Le test d'inclinaison ou tilt test (TI) est devenu une méthode
de choix pour le diagnostic étiologique des syncopes.
Cependant, syncope et crises épileptiques partagent certaines
caractéristiques cliniques (perte de conscience, troubles du
rythme, mouvements convulsifs) qui rendent le diagnostic
différentiel parfois difficile. Ainsi, parmi les patients âgés de
18 à 65 ans adressés à ce centre spécialisé dans l'épilepsie, ont
été identifiés quatre cas pour lesquels un diagnostic de syncope
avait été posé sur la base d’un tilt test anormal. Or tous les 4
avaient en réalité une épilespie : l'un avait un EEG ambulatoire
positif en crise, l'autre des pointes intercritiques généralisées
et pour les deux derniers, le monitoring vidéo-EEG prolongé a mis
en évidence plusieurs éléments compatibles avec le diagnostic
d'épilepsie.
Actuellement, trois des quatre patients sont stabilisés et un
s'est considérablement amélioré sous anti-épileptiques. Bien que la
très grande majorité des patients consultant pour syncopes
souffrent réellement de syncopes, il ne faut pas omettre la
possibilité que certains d’entre eux soient en réalité atteints
d’épilepsie.
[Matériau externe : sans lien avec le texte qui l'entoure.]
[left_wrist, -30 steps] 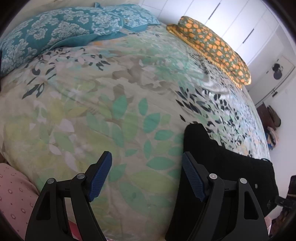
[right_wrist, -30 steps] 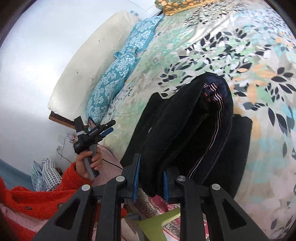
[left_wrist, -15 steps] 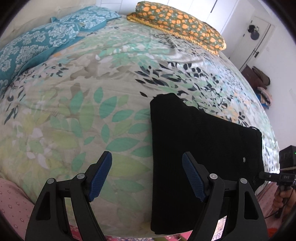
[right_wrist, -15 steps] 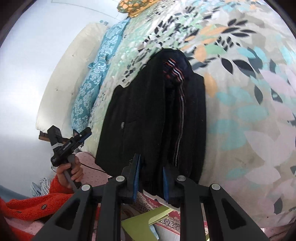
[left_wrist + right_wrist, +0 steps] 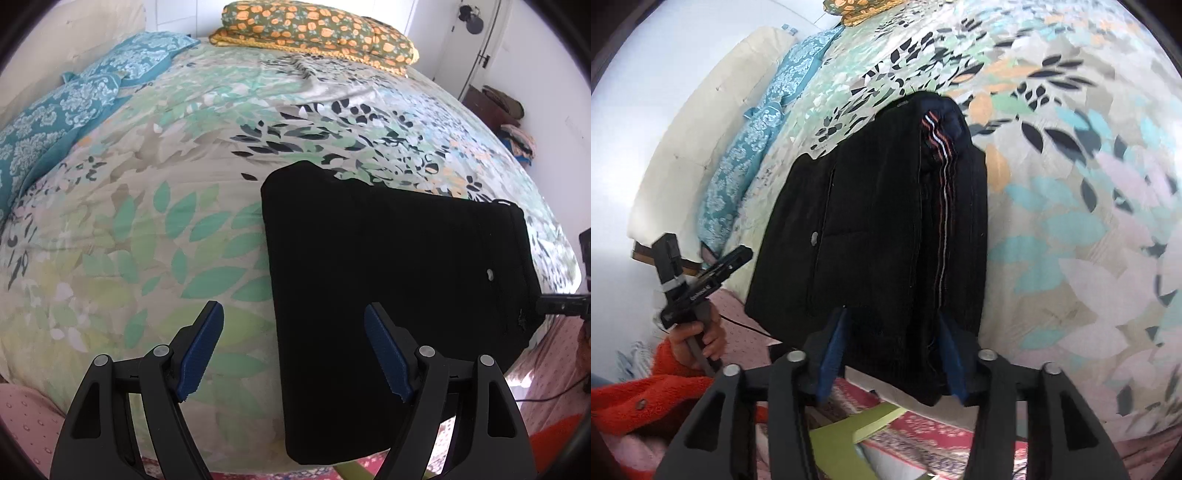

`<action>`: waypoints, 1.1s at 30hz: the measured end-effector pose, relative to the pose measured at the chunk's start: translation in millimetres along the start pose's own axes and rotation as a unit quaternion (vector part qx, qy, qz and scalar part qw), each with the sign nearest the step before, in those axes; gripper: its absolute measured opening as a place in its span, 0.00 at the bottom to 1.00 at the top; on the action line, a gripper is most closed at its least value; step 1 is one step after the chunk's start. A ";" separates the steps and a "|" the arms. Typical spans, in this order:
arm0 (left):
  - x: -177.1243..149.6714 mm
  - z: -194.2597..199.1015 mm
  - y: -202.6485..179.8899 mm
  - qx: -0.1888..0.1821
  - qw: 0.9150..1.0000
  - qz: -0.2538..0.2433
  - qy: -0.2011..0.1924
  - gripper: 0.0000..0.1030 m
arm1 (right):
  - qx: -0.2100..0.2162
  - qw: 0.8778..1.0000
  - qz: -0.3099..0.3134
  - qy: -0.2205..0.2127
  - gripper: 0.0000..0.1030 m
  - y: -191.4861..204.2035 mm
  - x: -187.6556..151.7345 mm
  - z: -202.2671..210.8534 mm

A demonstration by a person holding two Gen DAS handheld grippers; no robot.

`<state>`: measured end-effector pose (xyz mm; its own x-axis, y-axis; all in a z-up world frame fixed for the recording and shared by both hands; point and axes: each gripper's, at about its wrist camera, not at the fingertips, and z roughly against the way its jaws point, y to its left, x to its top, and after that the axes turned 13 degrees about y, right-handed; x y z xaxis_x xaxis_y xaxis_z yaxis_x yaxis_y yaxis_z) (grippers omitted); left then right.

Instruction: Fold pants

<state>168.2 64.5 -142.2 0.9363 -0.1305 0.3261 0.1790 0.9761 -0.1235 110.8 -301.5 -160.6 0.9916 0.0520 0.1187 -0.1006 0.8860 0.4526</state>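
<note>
The black pants (image 5: 388, 266) lie folded into a flat rectangle near the front edge of the leaf-print bedspread (image 5: 147, 221). In the right wrist view a red-and-white striped side seam runs down the pants (image 5: 879, 221). My right gripper (image 5: 892, 354) straddles their near edge. Its jaws are opening, and the fabric sits between the blue pads without being pinched. My left gripper (image 5: 295, 350) hovers open over the bedspread at the pants' left edge, holding nothing. A hand in a red sleeve holds the left gripper (image 5: 701, 284) in the right wrist view.
Teal patterned pillows (image 5: 74, 107) lie at the far left of the bed, with an orange-dotted green pillow (image 5: 317, 29) at the far end. A lime-green stool (image 5: 849, 432) and a patterned rug (image 5: 923, 439) lie below the bed edge. A door and a pile of clothes (image 5: 513, 122) are at the right.
The right gripper brought the folded pants down flat onto the bed and its jaws widened off them. The left gripper swung right, bringing the pants under its right finger.
</note>
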 end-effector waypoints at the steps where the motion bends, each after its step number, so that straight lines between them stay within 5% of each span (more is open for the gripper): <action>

Une attention rigoureuse à l’histoire de la maladie
(plutôt qu’une surenchère de tests…) peut alors mener à suspecter
le diagnostic correct.
Dr Gérard Loeb
Jain D. : Tilt Table Test & Misdiagnosis of Epilepsy. 64th Annual Meeting of the American Academy of Neurology (Nouvelle-Orléans) : 21– 28 Avril 2012.